Humidity (Water Vapor in the Air)
  • Saturated Air: Air full of water vapor, depends on temperature.

    • Warm air holds more moisture.

    • Water vapor adds pressure (vapor pressure).

  • Measuring Humidity:

    • Mixing Ratio: Water vapor in air vs. dry air (g/kg).

    • Relative Humidity: Actual water vapor vs. capacity at a given temperature.

      • 100% RH = Saturation (dew point).


Relative Humidity
  • Changes:

    • Adding Moisture: Increases RH.

    • Removing Moisture: Lowers RH.

    • Temperature Dependence:

      • High temp = low RH.

      • Low temp = high RH.

      • 100% RH = Dew Point (causes clouds, fog, and condensation).


Adiabatic Heating and Cooling
  • Adiabatic Changes: Temperature changes without heat exchange with the environment.

    • Compression: Air warms.

    • Expansion: Air cools.

  • Adiabatic Rates:

    • Dry Adiabatic Rate (DAR): 1°C per 100 meters.

    • Wet Adiabatic Rate (WAR): Slower cooling (0.5°C to 0.9°C per 100 meters) due to latent heat.


Processes That Lift Air
  1. Orographic Lifting: Air rises over terrain, creates rainshadow deserts.

  2. Frontal Wedging: Warm air rises over cool air, part of storm systems.

  3. Convergence: Air flows together and rises due to low pressure.

  4. Localized Convective Lifting: Unequal surface heating causes air to rise.


Stability of Air
  • Absolute Stability: Cooler, dense air resists rising; fair weather.

  • Absolute Instability: Warm, light air rises, causing bad weather.

  • Conditional Instability: Stable for unsaturated air, unstable for saturated air.


Condensation
  • Water vapor changes to liquid, forming dew, fog, or clouds.

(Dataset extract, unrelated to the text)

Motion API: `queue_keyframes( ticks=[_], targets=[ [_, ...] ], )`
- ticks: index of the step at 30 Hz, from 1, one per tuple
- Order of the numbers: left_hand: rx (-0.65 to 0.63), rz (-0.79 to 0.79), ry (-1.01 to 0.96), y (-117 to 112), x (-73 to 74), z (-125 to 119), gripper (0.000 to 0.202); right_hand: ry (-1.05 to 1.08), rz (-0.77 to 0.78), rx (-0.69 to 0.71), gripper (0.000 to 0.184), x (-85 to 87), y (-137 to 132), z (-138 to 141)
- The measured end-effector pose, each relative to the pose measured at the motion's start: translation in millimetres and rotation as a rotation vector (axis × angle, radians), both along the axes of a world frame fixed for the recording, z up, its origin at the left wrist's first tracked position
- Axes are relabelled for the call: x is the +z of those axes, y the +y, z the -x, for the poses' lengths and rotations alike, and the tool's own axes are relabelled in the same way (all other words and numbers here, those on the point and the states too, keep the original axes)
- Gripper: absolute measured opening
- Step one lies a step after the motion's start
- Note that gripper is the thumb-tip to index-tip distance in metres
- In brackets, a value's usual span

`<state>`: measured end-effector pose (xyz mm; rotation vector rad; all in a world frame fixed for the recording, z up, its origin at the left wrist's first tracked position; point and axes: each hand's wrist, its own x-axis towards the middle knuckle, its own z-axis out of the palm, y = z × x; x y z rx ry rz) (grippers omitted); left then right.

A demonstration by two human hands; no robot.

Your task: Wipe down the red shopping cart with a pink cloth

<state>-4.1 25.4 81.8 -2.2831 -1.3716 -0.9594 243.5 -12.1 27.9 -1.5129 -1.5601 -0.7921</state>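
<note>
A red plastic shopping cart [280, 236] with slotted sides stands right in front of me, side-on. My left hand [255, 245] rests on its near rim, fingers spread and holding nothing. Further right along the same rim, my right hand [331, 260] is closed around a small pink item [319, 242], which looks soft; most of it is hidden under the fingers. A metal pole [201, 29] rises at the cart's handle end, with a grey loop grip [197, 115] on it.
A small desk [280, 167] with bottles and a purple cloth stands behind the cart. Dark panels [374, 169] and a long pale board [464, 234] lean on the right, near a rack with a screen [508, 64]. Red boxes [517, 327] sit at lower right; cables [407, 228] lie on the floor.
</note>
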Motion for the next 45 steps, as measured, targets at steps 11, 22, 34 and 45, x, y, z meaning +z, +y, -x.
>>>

  • Needs surfaces to condense on (plants, windows, dust, etc.).

  • 100% Relative Humidity needed for condensation.


Clouds
  • Made of: Tiny water droplets or ice crystals.

  • Cloud Types by Height:

    • Cirrus: High, thin clouds (>6000m).

    • Cumulus: Mid-level, fair weather clouds (2000-6000m).

    • Stratus: Low-level, sheet-like clouds (<2000m).

    • Cumulonimbus: Strong vertical development, storm clouds.


Fog (Ground-Level Clouds)
  • Types of Fog:

    • Advection Fog: Warm air moves over cool surface.

    • Radiation Fog: Earth cools rapidly at night.

    • Upslope Fog: Humid air moves up a slope and cools.

    • Steam Fog: Cool air over warm water.

    • Frontal Fog: Forms when rain evaporates into cool air.


Precipitation
  • Bergeron Process: Ice crystals collect water vapor, form snowflakes, may melt into rain.

  • Collision-Coalescence Process: Large droplets form in warm clouds and collide.

  • Types of Precipitation:

    • Rain: Free-falling water droplets.

    • Snow: Free-falling ice crystals.

    • Sleet: Frozen raindrops.

    • Glaze: Freezing rain.

    • Hail: Ice pellets with multiple ice layers, formed in strong updrafts of cumulonimbus clouds.